Article 9 of the new law defines a set of punishments, which include imprisonment and “blood money,” for negligence by anyone, including parents, that results in death, disability, bodily harm, and sexual harassment. The Guardian Council, however, removed provisions to punish parents’ use of “corporal punishment” with imprisonment. Iranian law does not consider corporal punishment by parents or guardians for “chastisement” within a customary limit as a crime.

Article 7 of the new law sets out financial penalties for parents or guardians who fail to provide for their child’s access to education through secondary level. Primary education is free and compulsory. Secondary education is free, but upper secondary education is not compulsory.

Iran passed an earlier version of the law to protect children and adolescents in 2003. The 2003 law defined child abuse as a civil crime, and it removed the requirement for a private plaintiff to demand judicial intervention for the state to intervene in cases of child abuse.
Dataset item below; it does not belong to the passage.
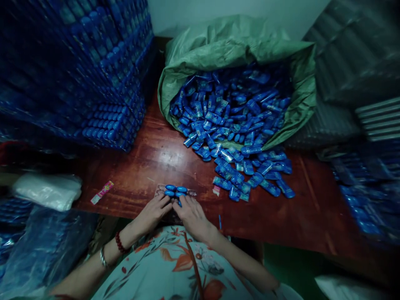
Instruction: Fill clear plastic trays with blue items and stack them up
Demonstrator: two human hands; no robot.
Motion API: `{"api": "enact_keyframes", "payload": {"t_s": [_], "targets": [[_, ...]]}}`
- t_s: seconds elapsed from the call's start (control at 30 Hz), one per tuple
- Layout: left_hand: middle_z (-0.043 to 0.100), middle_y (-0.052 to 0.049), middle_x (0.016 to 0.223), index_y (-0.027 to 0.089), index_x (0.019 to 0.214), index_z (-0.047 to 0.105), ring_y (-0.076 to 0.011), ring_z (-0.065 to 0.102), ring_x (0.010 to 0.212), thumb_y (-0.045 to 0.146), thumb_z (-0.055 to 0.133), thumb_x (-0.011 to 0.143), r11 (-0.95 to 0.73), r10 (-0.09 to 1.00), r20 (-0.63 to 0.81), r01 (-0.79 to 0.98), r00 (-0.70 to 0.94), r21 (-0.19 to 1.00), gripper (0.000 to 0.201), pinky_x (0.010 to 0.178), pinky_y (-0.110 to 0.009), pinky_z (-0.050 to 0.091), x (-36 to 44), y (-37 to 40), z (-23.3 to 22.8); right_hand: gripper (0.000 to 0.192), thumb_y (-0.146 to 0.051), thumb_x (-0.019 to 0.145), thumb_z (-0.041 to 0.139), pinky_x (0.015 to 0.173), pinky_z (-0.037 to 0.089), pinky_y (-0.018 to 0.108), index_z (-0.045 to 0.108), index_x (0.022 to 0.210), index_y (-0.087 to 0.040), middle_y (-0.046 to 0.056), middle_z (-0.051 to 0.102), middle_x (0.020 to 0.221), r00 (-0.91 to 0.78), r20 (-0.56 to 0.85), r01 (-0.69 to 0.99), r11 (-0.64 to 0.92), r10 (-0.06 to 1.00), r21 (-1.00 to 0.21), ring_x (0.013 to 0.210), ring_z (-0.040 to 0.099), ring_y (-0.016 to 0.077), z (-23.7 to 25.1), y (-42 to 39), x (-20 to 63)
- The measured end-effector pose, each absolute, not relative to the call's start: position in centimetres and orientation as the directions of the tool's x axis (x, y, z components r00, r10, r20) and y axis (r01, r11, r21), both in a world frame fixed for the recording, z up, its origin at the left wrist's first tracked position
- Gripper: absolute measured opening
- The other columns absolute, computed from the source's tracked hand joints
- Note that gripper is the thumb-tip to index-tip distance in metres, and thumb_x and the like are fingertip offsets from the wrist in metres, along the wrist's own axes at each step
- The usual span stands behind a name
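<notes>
Several small blue bottles [170, 188], with shiny oval ends facing up, stand in a tight cluster close to the table's front edge. My left hand [157, 209] presses its curled fingers against the near left side of this cluster. From the near right, my right hand [193, 213] closes its fingers around the same bottles. The two hands almost meet in front of them. Under and beside the cluster lies clear crinkled plastic film [191, 193]. My palms and the bottles' lower parts are hidden.
A green woven sack [190, 58] lies with its mouth toward me, spilling blue packs [233, 166] onto the reddish wooden table [125, 179]. Tall stacks of blue packs [106, 121] rise at left. A pink-yellow strip [102, 192] and plastic bag [48, 191] lie left; grey trays [353, 62] stand right.
</notes>
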State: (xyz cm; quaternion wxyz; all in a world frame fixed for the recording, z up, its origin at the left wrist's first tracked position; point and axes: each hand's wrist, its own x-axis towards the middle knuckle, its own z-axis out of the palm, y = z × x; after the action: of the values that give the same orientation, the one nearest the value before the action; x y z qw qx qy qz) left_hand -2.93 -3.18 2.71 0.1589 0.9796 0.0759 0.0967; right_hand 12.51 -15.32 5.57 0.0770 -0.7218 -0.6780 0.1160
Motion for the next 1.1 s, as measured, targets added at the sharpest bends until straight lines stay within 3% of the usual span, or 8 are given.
{"api": "enact_keyframes", "payload": {"t_s": [0.1,0.23,0.37,0.47,0.7,0.87,1.0,1.1], "targets": [[0.059,-0.012,0.118,0.019,0.124,0.054,-0.0228,0.053,0.112,0.008,0.039,0.089,-0.933,0.178,0.191,0.104,0.965,0.345,0.040,0.092,-0.041,0.050,-2.9,-3.1,2.1,0.029,-0.014,0.091,0.045,0.089,0.047,0.035,0.056,0.117,-0.020,0.010,0.060,0.108,0.038,0.049,0.967,-0.024,0.998,-0.252,0.105,0.057,0.0218,4.5,-15.5,12.1],[0.056,-0.012,0.122,0.024,0.132,0.048,-0.0233,0.051,0.112,0.009,0.038,0.091,-0.891,0.313,0.290,0.174,0.905,0.419,0.045,0.089,-0.040,0.052,-3.2,-3.4,0.8,0.029,-0.025,0.093,0.045,0.083,0.047,0.029,0.058,0.119,-0.021,0.007,0.063,0.099,0.094,0.287,0.929,0.020,0.953,-0.370,0.091,0.059,0.0165,2.3,-16.4,15.8],[0.056,-0.010,0.120,0.028,0.138,0.041,-0.0205,0.054,0.108,0.009,0.038,0.092,-0.847,0.378,0.350,0.168,0.857,0.505,0.049,0.085,-0.036,0.053,-3.2,-4.1,-0.4,0.042,-0.041,0.093,0.042,0.093,0.038,0.045,0.054,0.128,-0.021,0.015,0.053,0.122,0.588,0.368,0.808,-0.505,0.720,-0.304,0.114,0.047,0.0277,0.4,-16.0,23.2],[0.054,-0.010,0.120,0.028,0.140,0.037,-0.0199,0.054,0.109,0.010,0.039,0.093,-0.848,0.380,0.341,0.176,0.860,0.501,0.050,0.085,-0.036,0.053,-2.9,-4.4,-1.0,0.053,-0.051,0.091,0.041,0.095,0.031,0.055,0.045,0.136,-0.025,0.018,0.040,0.138,0.689,0.256,0.722,-0.676,0.678,-0.150,0.122,0.038,0.0349,-0.3,-13.6,27.0],[0.051,-0.012,0.115,0.025,0.125,0.055,-0.0205,0.055,0.099,0.019,0.053,0.088,-0.889,0.397,0.519,0.177,0.757,0.421,0.038,0.076,-0.033,0.054,-1.7,-4.3,-1.6,0.058,-0.055,0.092,0.034,0.086,0.038,0.042,0.031,0.144,-0.030,0.012,0.047,0.134,0.482,0.073,0.864,-0.461,0.873,-0.201,0.117,0.039,0.0288,-0.2,-6.2,27.2],[0.054,-0.012,0.112,0.023,0.131,0.048,-0.0196,0.057,0.101,0.020,0.048,0.091,-0.868,0.376,0.466,0.127,0.801,0.481,0.040,0.080,-0.032,0.053,-1.0,-4.4,-0.6,0.053,-0.048,0.094,0.037,0.087,0.038,0.039,0.030,0.144,-0.032,0.008,0.047,0.135,0.196,0.041,0.947,-0.178,0.980,-0.266,0.117,0.040,0.0261,0.1,-2.6,25.0],[0.058,-0.008,0.099,0.022,0.118,0.055,-0.0163,0.059,0.090,0.021,0.042,0.093,-0.728,0.647,0.473,0.301,0.598,0.616,0.028,0.076,-0.029,0.053,-1.1,-1.8,0.1,0.045,-0.035,0.096,0.036,0.087,0.037,0.036,0.035,0.141,-0.032,0.005,0.046,0.138,-0.044,0.052,0.949,0.058,0.998,-0.310,0.120,0.039,0.0232,0.4,-2.4,23.4],[0.057,-0.006,0.092,0.018,0.107,0.058,-0.0149,0.057,0.078,0.025,0.043,0.093,-0.524,0.840,0.328,0.488,0.432,0.699,0.022,0.069,-0.028,0.051,-1.4,1.3,0.2,0.041,-0.022,0.096,0.036,0.087,0.036,0.036,0.045,0.135,-0.027,0.006,0.053,0.132,0.020,0.096,0.951,0.011,0.995,-0.309,0.118,0.040,0.0230,1.3,-3.3,22.6]]}}
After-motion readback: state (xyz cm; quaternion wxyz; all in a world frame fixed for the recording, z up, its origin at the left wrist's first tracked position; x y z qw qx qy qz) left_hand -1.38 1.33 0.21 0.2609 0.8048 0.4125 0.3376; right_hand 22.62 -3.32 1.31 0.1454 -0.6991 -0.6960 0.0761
The new law, similar to the 2003 law, applies to all those under age 18. Under Iranian law, however, the age of criminal responsibility is tied to the age of maturity, which for girls is defined at 9 lunar years (equivalent to 8.7 years), and for boys at 15 lunar years (equivalent to 14.6 years). This provision is not only discriminatory but also allows judges to issue death sentences against those who committed certain crimes as children. Human rights groups reported that in 2019 alone, Iran has executed 4 people for crimes they allegedly committed while under age 18.

In a positive development, article 33 of the new law requires social workers from that State Welfare Organization to promptly investigate the situation of children in “extreme danger” from abuse, exploitation, or being out of school, among other things. Under the law, they have the authority to remove a child from a household and put them under the state’s supervision until the prosecutor becomes involved in the case.

While some forms of female genital mutilation, practiced in parts of the country, are criminalized under the penal code, the new child protection law fails to prohibit all forms. It also fails to criminalize child marriage.

Under Iran’s civil code, girls as young as 13, with permission from their fathers, and boys as young as 15 can marry. Children can also marry at younger ages if a judge authorizes the marriage.

According to official statistics, between March 2017 and March 2018, the state registered 217 marriages of girls under age 10, 35,000 marriages of girls between 10 and 14, and 170,926 of those between 15 and 19.

In September 2018, a group of parliament members introduced a draft bill to increase the minimum age of marriage to 16 and require a judge’s permission for marriage between the ages of 13 and 16. The parliamentary judicial commission rejected the bill.

Child marriage can have dire lifelong consequences, often halting or harming a girl’s ability to realize a wide range of human rights. Girls who marry early are more likely to leave school and are at heightened risk of marital rape, domestic violence, poor access to decent work, exploitation, and a range of health problems due to early childbearing.

The United Nations Committee on the Rights of the Child, the authoritative body overseeing the implementation of the UN Convention on the Rights of the Child, to which Iran is a state party, called for state parties to set the minimum age for marriage at 18 and to take measures to eliminate child marriage as well as female genital mutilation.

The UN Convention on the Rights of the Child prohibits “torture or other cruel, inhuman or degrading treatment or punishment” as well as capital punishment and life imprisonment without possibility of release for children. Corporal punishment is also prohibited under the convention as cruel or degrading violence. Decades of studies from around the world have found that corporal punishment can cause lasting harm to children.

“Repealing provisions in Iran’s laws that violate children’s rights is long overdue,” Sepehri Far said. “This new law is positive, but it is also a reminder that other Iranian laws still make life terrible for children and should be revoked.”